IV. Green Closed Loop: Environmental Protection Across the Entire Lifecycle, Fulfilling "Dual Carbon" Commitments

Maintenance-free lead-acid batteries currently boast the highest recycling rate among all energy storage products globally. The industry has successfully established a comprehensive closed-loop system encompassing both green manufacturing and efficient recycling:

Clean Production: Leading manufacturing facilities have optimized their processes to keep lead dust concentrations far below national standards, achieving near-zero emissions. At some production bases, green electricity accounts for up to 60% of energy consumption, while energy consumption per unit of product continues to decline.

Ultra-High Recycling Rates:Supported by a mature recycling network, the lead recovery rate reaches an impressive 99.5%. Recycled lead now constitutes over 60% of raw materials used in production—a process that generates 65% fewer emissions compared to primary lead production—resulting in a carbon footprint significantly superior to that of other battery technologies.
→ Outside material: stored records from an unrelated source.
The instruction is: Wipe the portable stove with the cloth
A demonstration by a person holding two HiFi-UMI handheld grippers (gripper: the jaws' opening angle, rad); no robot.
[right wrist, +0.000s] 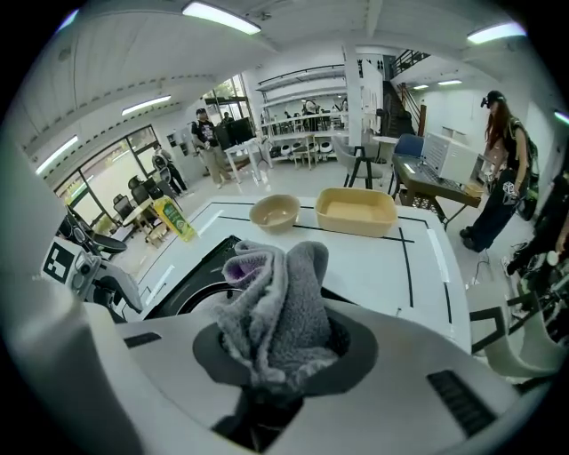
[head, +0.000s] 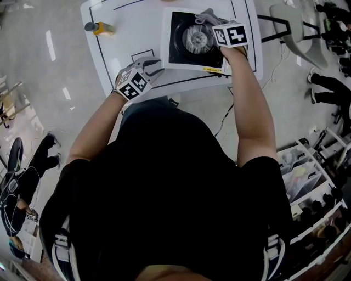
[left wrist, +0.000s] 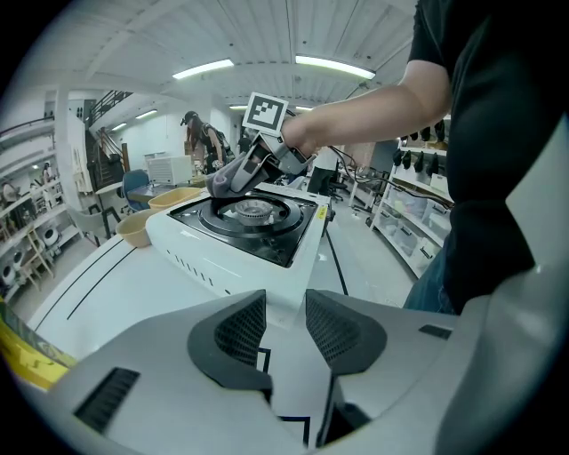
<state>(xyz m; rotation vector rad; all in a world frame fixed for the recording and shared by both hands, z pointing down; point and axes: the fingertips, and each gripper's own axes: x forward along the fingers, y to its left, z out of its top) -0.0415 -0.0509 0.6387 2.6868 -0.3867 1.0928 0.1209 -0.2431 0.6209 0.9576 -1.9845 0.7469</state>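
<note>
We look down on a person at a white worktop [head: 123, 38] with a two-jaw gripper in each hand. The right gripper [right wrist: 280, 348] is clenched on a bunched grey fleecy cloth [right wrist: 277, 307]; the cloth fills the gap between its dark pads and rises out of them in a thick fold. In the head view the right gripper [head: 207, 18] carries the cloth [head: 204, 15] low over the far side of the square white portable stove with a black top [head: 166, 41], close to the round metal burner [head: 196, 38]; we cannot tell whether cloth and stove touch. The stove sits on the worktop straight in front of the person.

The left gripper [left wrist: 284, 311] is released; its two pads stand a narrow gap apart with nothing between them, only the bare worktop showing beyond. Its tips [head: 156, 68] rest just beside the stove's near left corner; we cannot make out contact there. From that gripper's own view the stove [left wrist: 213, 249] lies directly ahead, with the right gripper [left wrist: 233, 180] angled down onto its black top.

Beyond the stove on the worktop stand a round beige bowl [right wrist: 274, 213] and a rectangular beige tub [right wrist: 356, 211] side by side; a yellow bottle [head: 101, 27] lies well to the stove's left.
</note>
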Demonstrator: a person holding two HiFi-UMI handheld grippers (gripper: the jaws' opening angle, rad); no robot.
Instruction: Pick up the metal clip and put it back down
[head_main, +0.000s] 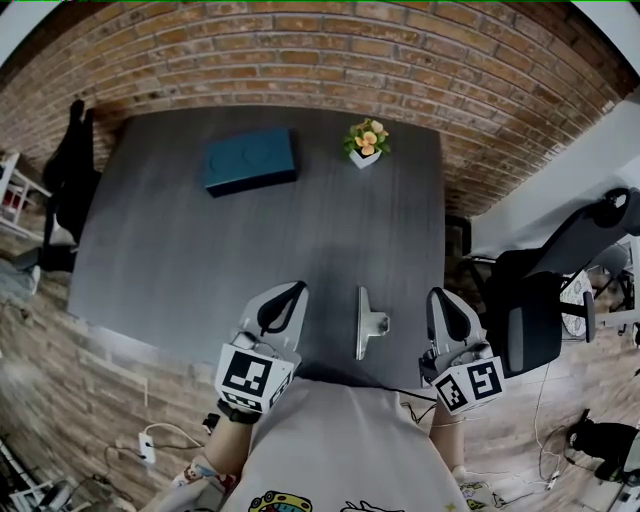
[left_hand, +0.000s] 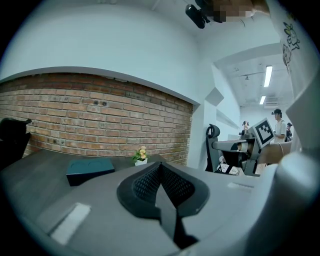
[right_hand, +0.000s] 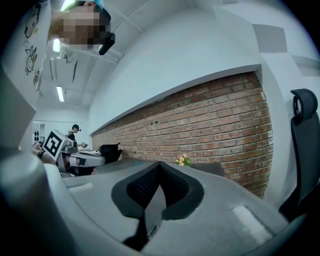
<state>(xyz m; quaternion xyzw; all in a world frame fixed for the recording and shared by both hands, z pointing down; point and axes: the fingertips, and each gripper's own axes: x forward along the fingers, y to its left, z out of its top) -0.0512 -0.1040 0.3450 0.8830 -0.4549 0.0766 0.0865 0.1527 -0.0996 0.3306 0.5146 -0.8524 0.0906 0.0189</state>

Compliant Traceability: Starting in April 2026, the industry will fully implement a **"One Battery, One Code"** traceability management system. This system covers the entire lifecycle—from production, sales, and usage to recycling—thereby eliminating the risk of heavy metal contamination at the source. V. Outlook: Steady Progress and Continued Leadership in Niche Segments

The global market for maintenance-free lead-acid batteries reached a size of $52.04 billion in 2025 and is projected to grow to $61.3 billion by 2032, maintaining a steady compound annual growth rate (CAGR) of 2.4%. Moving forward, maintenance-free lead-acid batteries will continue to deepen their focus on specialized sectors—such as safety-critical applications, long-life backup power systems, and low-cost energy storage—leveraging their comprehensive advantages in technological maturity, cost-effectiveness, safety, reliability, and robust recycling infrastructure. This strategic positioning will foster an industry landscape characterized by differentiated complementarity and long-term coexistence alongside lithium-ion and sodium-ion battery technologies.

Our company will remain steadfast in its focus on three core technological pathways—lead-carbon, gel, and long-life AGM—to introduce a comprehensive product portfolio tailored to the specific needs of telecommunications, data centers, UPS systems, and new energy storage applications. Through solutions that are safer, longer-lasting, more eco-friendly, and more intelligent, we are committed to providing stable and reliable power assurance for critical infrastructure worldwide.